Insead's professor of management practice Narayan Pant notes that "Accor has played in various segments of the hotel business, going to the truly mass market segment... However, offers like Airbnb will eventually erode the lower end segment, if they haven't already. Hence players in this space may feel the need to have a more compelling offer at the high end and, with the acquisition of significant brand names like Raffles, Accor may be looking to consolidate its high-end brand positioning" .
Getting bigger through acquisitions works for companies who are growing fast but are yet to turn a profit, like tech companies. Equally, it works for struggling industries like shipping that need to trim costs.
As partner and managing director at consultancy Boston Consulting Group Stuart Walker put it: "In shipping, the move towards further consolidation is needed. For a long time, many key industry players have struggled to generate returns above their cost of capital and, increasingly, staying in the business requires significant asset investments in large ships. This investment, along with softening demand and over supply, makes the conditions ripe for consolidation."

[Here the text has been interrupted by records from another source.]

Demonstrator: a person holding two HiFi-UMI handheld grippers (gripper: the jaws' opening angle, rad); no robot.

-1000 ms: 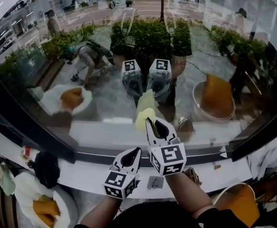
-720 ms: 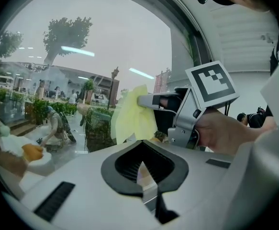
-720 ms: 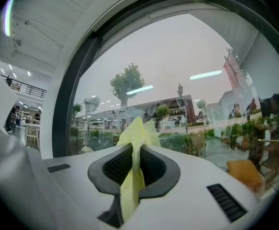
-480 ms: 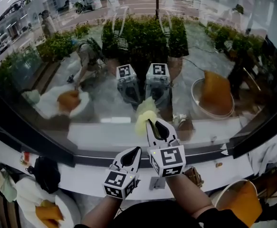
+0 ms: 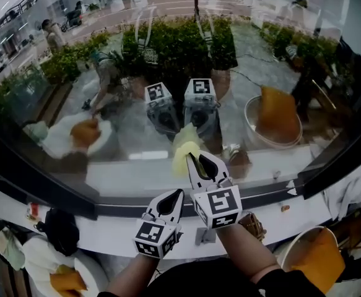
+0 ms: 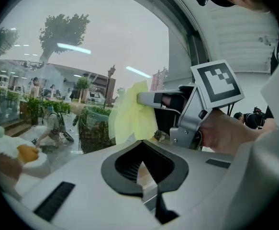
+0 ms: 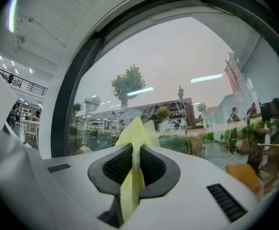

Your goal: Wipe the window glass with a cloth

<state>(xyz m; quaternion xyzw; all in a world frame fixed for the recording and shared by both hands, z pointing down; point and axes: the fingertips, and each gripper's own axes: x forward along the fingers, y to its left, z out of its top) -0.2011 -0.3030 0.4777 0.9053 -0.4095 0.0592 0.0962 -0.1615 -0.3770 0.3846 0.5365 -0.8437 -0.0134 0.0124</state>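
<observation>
A pale yellow cloth (image 5: 185,153) is pinched in my right gripper (image 5: 194,159) and pressed against the window glass (image 5: 168,60), low down near the sill. From the right gripper view the cloth (image 7: 133,162) runs between the shut jaws, its top poking out toward the glass (image 7: 177,61). My left gripper (image 5: 174,197) hangs lower and left of the right one, above the sill, shut with nothing in it. In the left gripper view the cloth (image 6: 131,114) and the right gripper (image 6: 146,98) sit ahead, against the glass (image 6: 91,42).
A white sill (image 5: 106,228) runs below the dark window frame (image 5: 56,193). A bowl with an orange cloth (image 5: 310,258) stands at the lower right, a plate (image 5: 41,258) at the lower left. A dark object (image 5: 59,231) lies on the sill. Reflections fill the pane.
The right gripper and cloth have stayed at about the same low spot on the pane; the head view has drifted slightly, shifting the reflections down and left. The left gripper has not moved.
</observation>
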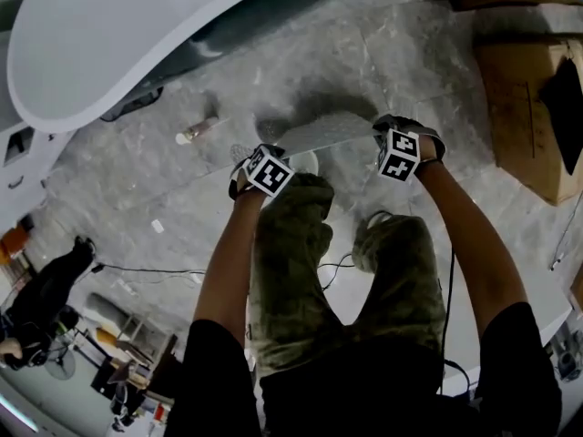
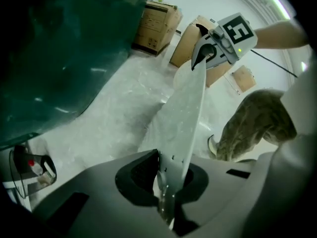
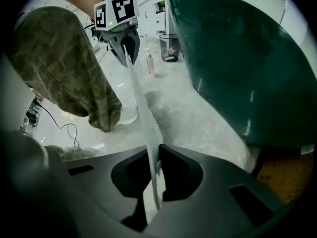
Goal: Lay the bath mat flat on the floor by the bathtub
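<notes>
**Head view:** A crouching person in mottled camouflage trousers (image 1: 290,244) holds a pale grey, thin, flexible bath mat (image 1: 321,131) stretched between two handheld grippers, low over a marbled, glossy grey stone floor (image 1: 392,53). The left gripper (image 1: 258,156) and right gripper (image 1: 383,129), each bearing a black-and-white marker cube (image 1: 398,155), pinch opposite ends of the mat. A smooth white-rimmed bathtub (image 1: 100,44) with a curved, dark outer wall lies just beyond, at upper left. A small pale bottle (image 1: 196,132) sits on the floor between tub and mat, and brown cardboard boxes (image 1: 524,98) stand at right.

**Left gripper view:** The left gripper's (image 2: 166,197) grey jaws are pressed together on the mat's (image 2: 185,113) thin edge. The sheet runs up as a taut, faintly textured band to the right gripper (image 2: 204,59), with the tub's (image 2: 59,58) glossy wall at left.

**Right gripper view:** The right gripper's (image 3: 151,180) jaws are likewise clamped on the mat (image 3: 140,100), which is seen edge-on and reaches up to the left gripper (image 3: 125,46). Whether the mat's lower edge touches the floor cannot be told.
</notes>
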Demonstrator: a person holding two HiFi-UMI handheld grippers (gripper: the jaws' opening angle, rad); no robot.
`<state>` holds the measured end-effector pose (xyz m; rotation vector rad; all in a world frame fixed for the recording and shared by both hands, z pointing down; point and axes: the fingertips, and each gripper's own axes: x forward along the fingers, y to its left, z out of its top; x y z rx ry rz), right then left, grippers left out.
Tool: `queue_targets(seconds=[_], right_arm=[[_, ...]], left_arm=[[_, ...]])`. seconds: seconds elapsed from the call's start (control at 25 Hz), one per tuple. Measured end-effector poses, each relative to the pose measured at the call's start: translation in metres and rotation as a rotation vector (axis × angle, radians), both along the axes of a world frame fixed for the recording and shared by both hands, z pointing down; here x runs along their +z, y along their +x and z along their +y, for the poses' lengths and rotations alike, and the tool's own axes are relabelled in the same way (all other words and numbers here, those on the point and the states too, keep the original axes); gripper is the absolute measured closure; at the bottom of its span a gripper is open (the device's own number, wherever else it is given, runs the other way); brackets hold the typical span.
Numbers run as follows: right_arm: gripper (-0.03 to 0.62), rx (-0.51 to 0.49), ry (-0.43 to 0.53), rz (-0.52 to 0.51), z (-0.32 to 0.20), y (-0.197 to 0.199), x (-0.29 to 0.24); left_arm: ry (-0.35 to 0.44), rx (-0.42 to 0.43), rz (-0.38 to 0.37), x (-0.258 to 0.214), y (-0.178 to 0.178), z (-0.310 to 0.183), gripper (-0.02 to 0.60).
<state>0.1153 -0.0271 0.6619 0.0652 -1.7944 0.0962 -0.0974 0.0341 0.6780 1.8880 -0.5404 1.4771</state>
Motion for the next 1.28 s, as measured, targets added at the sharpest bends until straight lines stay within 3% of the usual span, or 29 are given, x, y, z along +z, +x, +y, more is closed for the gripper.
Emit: queue_targets(seconds=[0.12,0.36,0.6,0.68,0.84,0.92,1.0,1.08,1.16,1.28], right_arm=[[0.566,0.020,0.073,-0.019,-0.022,-0.010,0.025],[0.565,0.025,0.173,-0.062,-0.076,-0.032,0.093],[0.565,0.010,0.314,-0.078,-0.145,-0.051,0.172],[0.565,0.019,0.357,-0.067,-0.169,-0.057,0.198],[0.563,-0.021,0.403,-0.034,-0.206,-0.073,0.240],[0.556,-0.004,0.409,-0.045,-0.214,-0.078,0.256],[0.547,0.056,0.422,-0.072,-0.222,-0.082,0.266],[0.417,0.139,0.431,-0.107,-0.232,-0.083,0.266],[0.392,0.205,0.441,-0.128,-0.239,-0.081,0.259],[0.358,0.239,0.433,-0.136,-0.237,-0.077,0.249]], left_arm=[[0.037,0.009,0.009,0.026,-0.008,-0.015,0.552],[0.145,-0.180,0.044,0.096,-0.036,-0.079,0.552],[0.255,-0.240,0.091,0.168,-0.045,-0.135,0.551],[0.321,-0.221,0.063,0.193,-0.054,-0.154,0.551],[0.428,-0.087,-0.015,0.233,-0.071,-0.196,0.549],[0.459,-0.087,-0.029,0.248,-0.079,-0.211,0.545],[0.510,-0.145,-0.037,0.257,-0.091,-0.224,0.538],[0.556,-0.227,-0.034,0.261,-0.107,-0.229,0.422],[0.583,-0.305,-0.033,0.264,-0.124,-0.227,0.321],[0.616,-0.387,-0.042,0.263,-0.147,-0.215,0.288]])
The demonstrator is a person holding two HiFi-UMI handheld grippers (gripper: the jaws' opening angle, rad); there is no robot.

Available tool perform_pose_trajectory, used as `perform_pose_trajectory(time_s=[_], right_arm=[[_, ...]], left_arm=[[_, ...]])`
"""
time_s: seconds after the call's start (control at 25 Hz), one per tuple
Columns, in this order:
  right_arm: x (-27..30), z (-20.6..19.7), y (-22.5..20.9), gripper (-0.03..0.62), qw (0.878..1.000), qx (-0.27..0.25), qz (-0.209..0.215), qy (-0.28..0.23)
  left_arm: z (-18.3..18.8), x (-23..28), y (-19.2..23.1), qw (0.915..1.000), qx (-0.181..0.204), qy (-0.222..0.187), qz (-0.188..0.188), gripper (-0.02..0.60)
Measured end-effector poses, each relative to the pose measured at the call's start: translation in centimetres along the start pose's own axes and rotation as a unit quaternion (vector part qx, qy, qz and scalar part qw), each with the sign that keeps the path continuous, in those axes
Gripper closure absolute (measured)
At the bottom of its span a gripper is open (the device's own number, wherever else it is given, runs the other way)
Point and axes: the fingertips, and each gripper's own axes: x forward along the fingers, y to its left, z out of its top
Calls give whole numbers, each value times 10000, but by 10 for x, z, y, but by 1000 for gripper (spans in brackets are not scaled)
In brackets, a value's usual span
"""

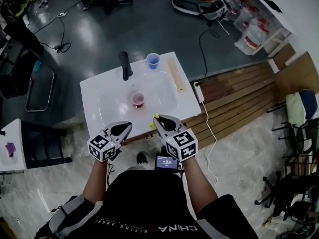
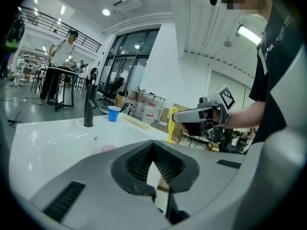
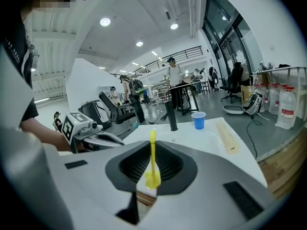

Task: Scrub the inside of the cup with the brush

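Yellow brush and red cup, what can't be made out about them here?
- Yellow brush: bristles unseen; right gripper view shows only a thin edge-on strip in the right claw, head view too small.
- Red cup: inside too small in head view; left claw body blocks all but a pink sliver in left gripper view.

cup (image 1: pixel 138 100) in basin (image 1: pixel 112 103) centre; faucet (image 1: pixel 125 65) behind, left; 2nd cup (image 1: pixel 153 60) behind, right; board (image 1: pixel 175 74) along right edge
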Motion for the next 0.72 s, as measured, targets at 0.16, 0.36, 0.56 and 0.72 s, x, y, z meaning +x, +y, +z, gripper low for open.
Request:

And Asia is where one is likely to see more of this consolidation activity, not only because of struggling companies but also because there are more such targets.
Mr Harsha Basnayake, EY Asean Managing Partner for Transaction Advisory Services, said that "one of the characteristics in the South-east Asian markets is that many industries are very fragmented and therefore there is a lot more scope for consolidation. In addition to this, Asean is being recognised as a power play among emerging markets, given our demographics and outlook in the medium term."
GAINING FROM MERGERS
What can Singapore companies make of this?
Recent deals show that they will find themselves courted by global giants. Many Singapore companies are well run and are among the leading organisations in Asia. NOL may be loss-making but its asset is strong Asian-US routes that CMA CGM lacks. Singapore's oldest law firm Rodyk & Davidson and global player Dentons recently announced a tie-up, a recognition of Singapore's stature as an Asian legal hub.
These companies end up being sold or merged because owners and shareholders may be searching for better opportunities elsewhere or feel the tie-ups create value.
The sense is that deals should now be viewed more for the macro impact on a particular industry and the economy rather than the ownership of any one company.
Director at Drewry Maritime Services Rahul Kapoor said about the NOL deal: "The key takeaway here is Singapore's efficiency. This shows that Singapore is focusing growth on industries rather than on individual companies."
With CMA CGM committed to reinforcing Singapore as a maritime regional hub, it should translate to more traffic coming through ports here, a very critical plus for our shipping sector.
One other inference about scale suggests that Singapore companies will have to be more open to such overtures. National brand names may end up being being subsumed within global organisations. The lack of public uproar over the NOL deal may partly indicate that there is little choice given these globalisation trends.
However, these trends suggest that the converse should also be true. Few Singapore firms are world beaters. They need to build scale quickly as they no longer have the luxury of time to grow organically.
Perhaps Singapore firms need to be even bolder about going overseas, rather than being cautious and weighing up the risks. Of course, regulatory hurdles mean that this is often easier said than done.
Already with the hike in US rates, borrowing costs will increase and a stronger greenback will make deals in the US more expensive.
If Singapore firms do not act fast, they may end up being on a one way street where they get bought out but do not do the buying.
While this may make sense on a standalone basis, it could mean that fewer Singapore companies will be in the driving seat on the global stage and that will be a pity.